Minacce e sevizie con l'olio bollente per
farla prostituire
Minorenne
si ribella: 14 arresti e 31 denunce
MASSIMO NUMA
Controllavano le prostitute,
giovanissime, anche minorenni «importate» dalla Romania,
anche con i video-telefonini. E quelle che non
guadagnavano abbastanza, o che intendevano ribellarsi al
racket, venivano punite con bruciature di sigarette e
altre angherie. Tipo pesanti minacce alle famiglie
rimaste in patria. «Loro» sapevano esattamente nomi e
indirizzi di genitori e sorelle. Ed erano pronti a
passare all’azione. «Se mi denunci - diceva uno dei capi
- ammazzeremo tua madre».
Sono alcune delle sevizie messe in atto dalle bande
sgominate dai carabinieri, al comando del colonnello
Antonio De Vita, che hanno arrestato 14 persone ed
eseguito 31 denunce.
Il finale, «The End» così i militari dell’Arma hanno
battezzato l’indagine, di una operazione iniziata nel
lontano 2004. Risale ad allora, infatti,
l’identificazione di una minorenne che, invece di
piegarsi ai diktat dei suoi sfruttatori, decise di
denunciarli. Con il corpo martoriato dalle bruciature di
sigaretta, dall’olio bollente, la ragazza era stata
costretta su un viale della prostituzione, cioè corso
Unità d’Italia.
Aveva appena 17 anni e, dopo le prime titubanze, aveva
accettato di collaborare con gli inquirenti. Pedinamenti
e intercettazioni consentono ai carabinieri della
Compagnia Mirafiori di effettuare i primi arresti. E a
scoprire così una vasta rete criminale dedita allo
sfruttamento della prostituzione minorile. Ragazze
gettate sul marciapiede, a Torino e a Modena. I loro
guadagni, decine di migliaia di euro ogni mese, venivano
spediti in Romania, con bonifici eseguiti attraverso
prestanome, e investiti nel settore immobiliare. Un giro
d’affari gestito direttamente dal clan Profir, guidato
da un gruppo di romeni, in grado di esercitare una
fortissima pressione psicologica e fisica contro le
proprie «schiave».
Il racconto di Anna S., tuttora sotto il programma di
protezione, è drammatico: «Una volta arrivata in Italia
e a Torino con l’inganno, con la prospettiva di iniziare
un lavoro, mi sbatterono sul marciapiede. Non appena un
cliente si fosse avvicinato a me in strada, avrei dovuto
dire testualmente ed in lingua italiana il costo delle
prestazioni... una notte mi prostituii con quattro
clienti guadagnando in totale 260 euro. Voglio precisare
che con uno di loro non consumai alcun rapporto sessuale
ma mi pagò ugualmente 50 euro perché mi vide
terrorizzata. Ricordo che quella sera, in taxi,
cominciai a piangere. Il tassista mi fece pagare meno la
corsa, impietosito...».
E ancora: «L’origine delle cicatrici e dei segni che ho
sul corpo è dovuta ad olio bollente e alle sigarette.

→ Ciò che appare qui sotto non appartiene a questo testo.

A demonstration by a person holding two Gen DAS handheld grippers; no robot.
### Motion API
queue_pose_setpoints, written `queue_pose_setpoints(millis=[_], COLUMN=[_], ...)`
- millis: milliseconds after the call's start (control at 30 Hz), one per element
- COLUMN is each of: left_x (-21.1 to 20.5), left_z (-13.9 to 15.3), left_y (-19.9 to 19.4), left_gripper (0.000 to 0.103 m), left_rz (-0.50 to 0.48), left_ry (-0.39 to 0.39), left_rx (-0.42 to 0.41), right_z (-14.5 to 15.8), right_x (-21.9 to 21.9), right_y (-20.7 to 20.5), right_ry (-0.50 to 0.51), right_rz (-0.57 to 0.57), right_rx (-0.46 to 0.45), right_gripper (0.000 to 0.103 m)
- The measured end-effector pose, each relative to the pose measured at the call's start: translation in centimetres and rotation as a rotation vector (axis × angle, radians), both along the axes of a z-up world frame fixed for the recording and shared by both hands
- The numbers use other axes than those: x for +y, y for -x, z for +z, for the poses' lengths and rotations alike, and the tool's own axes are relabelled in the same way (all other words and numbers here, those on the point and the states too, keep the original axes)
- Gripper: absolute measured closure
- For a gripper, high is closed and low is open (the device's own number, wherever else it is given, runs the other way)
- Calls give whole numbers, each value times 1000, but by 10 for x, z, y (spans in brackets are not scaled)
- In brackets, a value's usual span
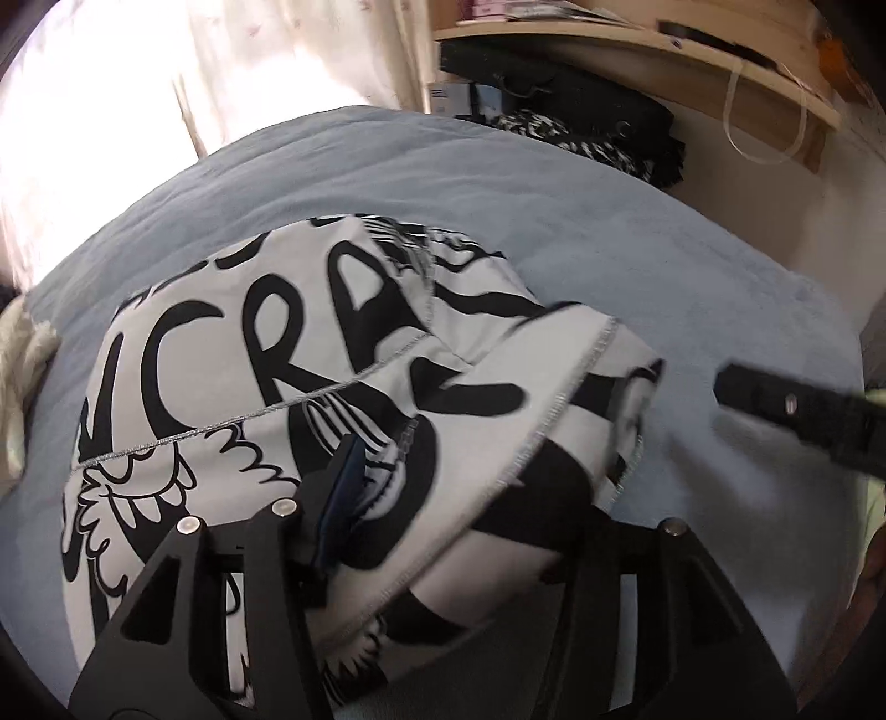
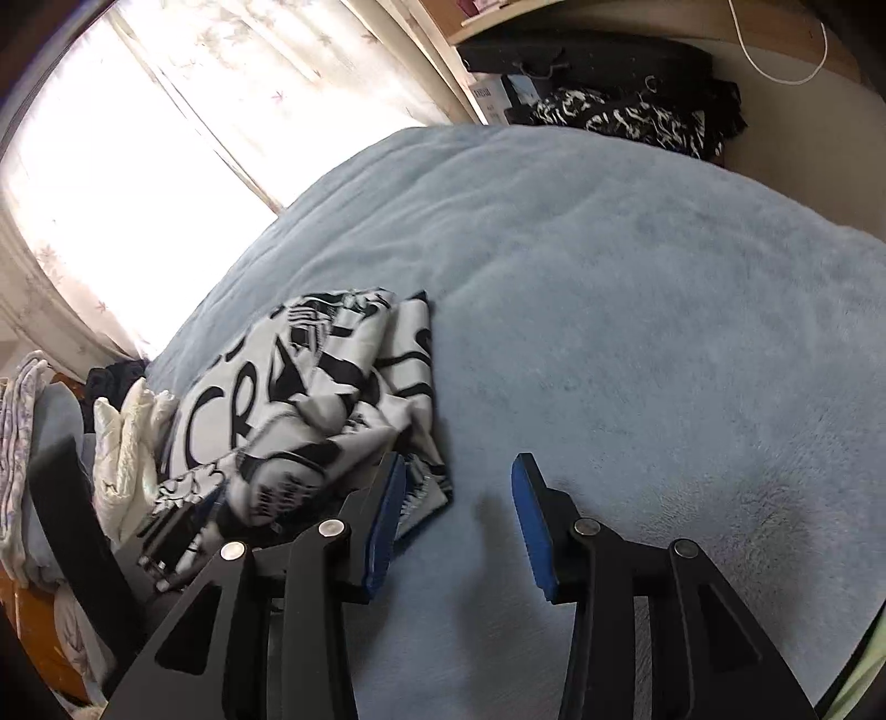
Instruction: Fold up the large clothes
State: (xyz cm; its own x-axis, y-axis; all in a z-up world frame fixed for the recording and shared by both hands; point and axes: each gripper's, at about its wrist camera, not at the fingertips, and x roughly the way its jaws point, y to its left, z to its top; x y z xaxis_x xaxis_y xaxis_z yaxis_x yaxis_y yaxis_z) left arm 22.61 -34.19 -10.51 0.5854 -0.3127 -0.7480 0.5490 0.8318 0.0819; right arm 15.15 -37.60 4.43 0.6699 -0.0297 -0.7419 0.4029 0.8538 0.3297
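A white garment with bold black lettering and cartoon print (image 1: 288, 354) lies partly folded on the light blue blanket (image 1: 581, 221). In the left wrist view a fold of it drapes over and between my left gripper's (image 1: 443, 498) fingers, hiding the right finger's pad; the jaws stand fairly wide, so its grip is unclear. In the right wrist view the garment (image 2: 310, 399) lies bunched at the left. My right gripper (image 2: 459, 482) is open and empty, just right of the garment's near corner, low over the blanket. It also shows in the left wrist view (image 1: 797, 415).
A pile of white and pale clothes (image 2: 127, 443) sits at the bed's left edge. Black-and-white patterned fabric (image 2: 626, 119) and a dark bag (image 2: 587, 58) lie beyond the far edge under a wooden shelf (image 1: 637, 44). A bright curtained window (image 2: 138, 166) is at left.
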Motion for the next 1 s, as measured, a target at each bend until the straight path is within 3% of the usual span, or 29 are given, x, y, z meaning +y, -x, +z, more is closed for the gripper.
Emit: queue_pose_setpoints(millis=[100, 300, 433, 533, 600, 733, 867, 1000], left_x=[4, 54, 102, 136, 160, 197, 213, 210], left_z=[11, 45, 77, 87, 81, 53, 35, 29], left_y=[13, 28, 35, 27, 12, -20, -38, -45], left_gripper=[56, 55, 55, 55, 55, 62, 64, 64], left_rz=[-30, -26, 38, 133, 230, 343, 358, 342], left_ry=[23, 193, 277, 285, 263, 312, 379, 342], left_rx=[31, 140, 95, 57, 66, 194, 239, 212], right_z=[18, 42, 51, 43, 29, 0, -19, -25], right_x=[7, 12, 11, 12, 13, 15, 16, 27], right_y=[5, -3, -25, -53, -75, -107, -129, -147], right_ry=[0, -59, -181, -272, -310, -367, -393, -345], right_rz=[6, 34, 92, 145, 184, 249, 269, 286], right_rx=[-23, -43, -32, 21, 87, 200, 237, 243], right_gripper=[62, 62, 62, 61, 54, 51, 51, 54])
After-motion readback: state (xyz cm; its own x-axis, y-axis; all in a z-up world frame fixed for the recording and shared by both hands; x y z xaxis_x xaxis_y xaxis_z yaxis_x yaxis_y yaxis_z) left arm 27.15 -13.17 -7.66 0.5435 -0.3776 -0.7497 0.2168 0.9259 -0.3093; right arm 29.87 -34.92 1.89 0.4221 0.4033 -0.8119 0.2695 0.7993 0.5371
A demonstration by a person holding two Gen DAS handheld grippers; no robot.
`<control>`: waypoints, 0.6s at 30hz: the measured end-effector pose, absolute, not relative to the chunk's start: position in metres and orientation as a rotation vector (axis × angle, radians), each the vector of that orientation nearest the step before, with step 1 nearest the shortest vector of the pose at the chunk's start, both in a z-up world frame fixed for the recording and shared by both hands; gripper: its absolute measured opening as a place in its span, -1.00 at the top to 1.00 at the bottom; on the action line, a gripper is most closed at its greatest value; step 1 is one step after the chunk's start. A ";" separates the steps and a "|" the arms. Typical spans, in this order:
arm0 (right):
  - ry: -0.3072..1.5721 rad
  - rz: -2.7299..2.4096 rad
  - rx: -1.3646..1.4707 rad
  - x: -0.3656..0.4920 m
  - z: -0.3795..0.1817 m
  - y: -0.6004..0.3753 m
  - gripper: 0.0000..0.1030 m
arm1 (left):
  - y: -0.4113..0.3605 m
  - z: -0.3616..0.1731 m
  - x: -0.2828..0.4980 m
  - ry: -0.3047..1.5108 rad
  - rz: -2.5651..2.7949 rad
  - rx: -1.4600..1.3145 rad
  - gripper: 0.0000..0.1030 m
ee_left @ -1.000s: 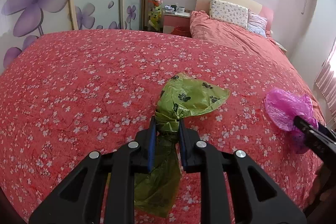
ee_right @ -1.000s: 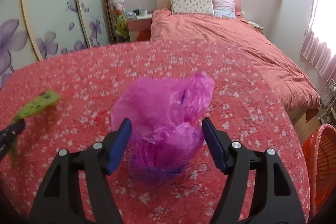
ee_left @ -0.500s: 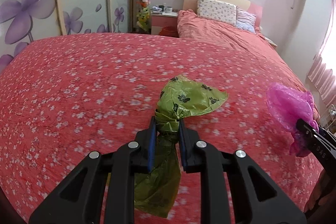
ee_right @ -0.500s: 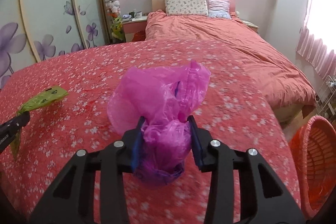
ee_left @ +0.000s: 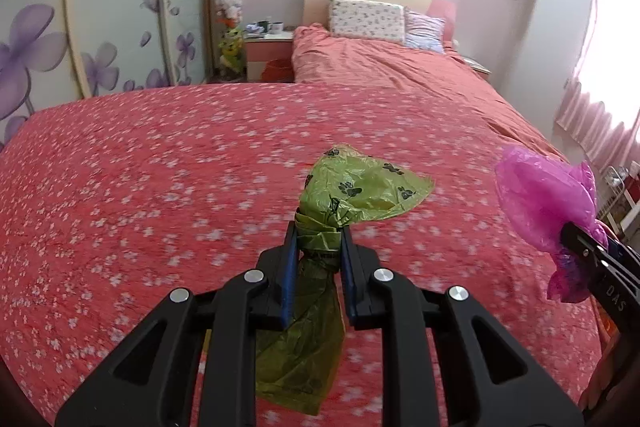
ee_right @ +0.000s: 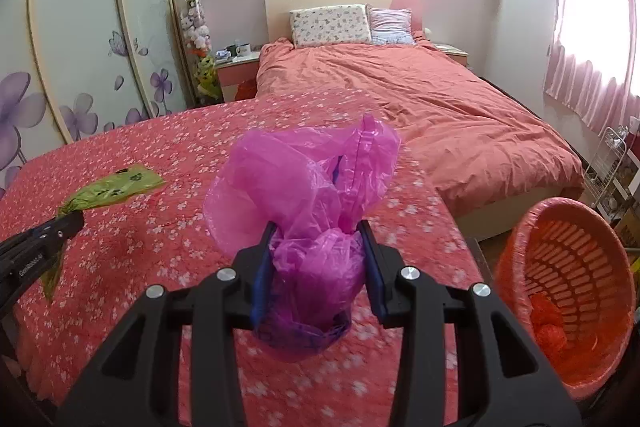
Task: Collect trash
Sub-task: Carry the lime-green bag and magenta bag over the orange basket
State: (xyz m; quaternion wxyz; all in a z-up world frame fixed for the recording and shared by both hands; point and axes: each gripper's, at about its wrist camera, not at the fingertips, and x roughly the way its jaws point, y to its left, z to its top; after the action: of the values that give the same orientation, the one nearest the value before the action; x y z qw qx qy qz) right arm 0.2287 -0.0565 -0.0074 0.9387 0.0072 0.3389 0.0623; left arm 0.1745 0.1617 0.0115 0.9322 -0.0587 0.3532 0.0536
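The green bag is pinched at its knotted neck by the left gripper at lower centre, and the pink bag is clamped in the right gripper, both seemingly held clear of the bedspread for dropping into the orange basket at lower right.

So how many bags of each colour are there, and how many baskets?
Green bag: 1
Pink bag: 1
Orange basket: 1
Total: 3
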 end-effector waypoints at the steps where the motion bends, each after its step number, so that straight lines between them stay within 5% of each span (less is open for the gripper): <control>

Nessuno ha mai usato violenza fisica nei miei confronti.
Sono però continuamente stata soggetta a minacce».
E infine: «Mi spiace aver detto la verità solamente ora
ma ero realmente sola, disperata e terrorizzata da
quello che avrebbe potuto accadere a me ed alla mia
famiglia se avessi anche solamente pensato a scappare o
denunciare quello che mi stava accadendo e le persone
che mi stavano costringendo a prostituirmi».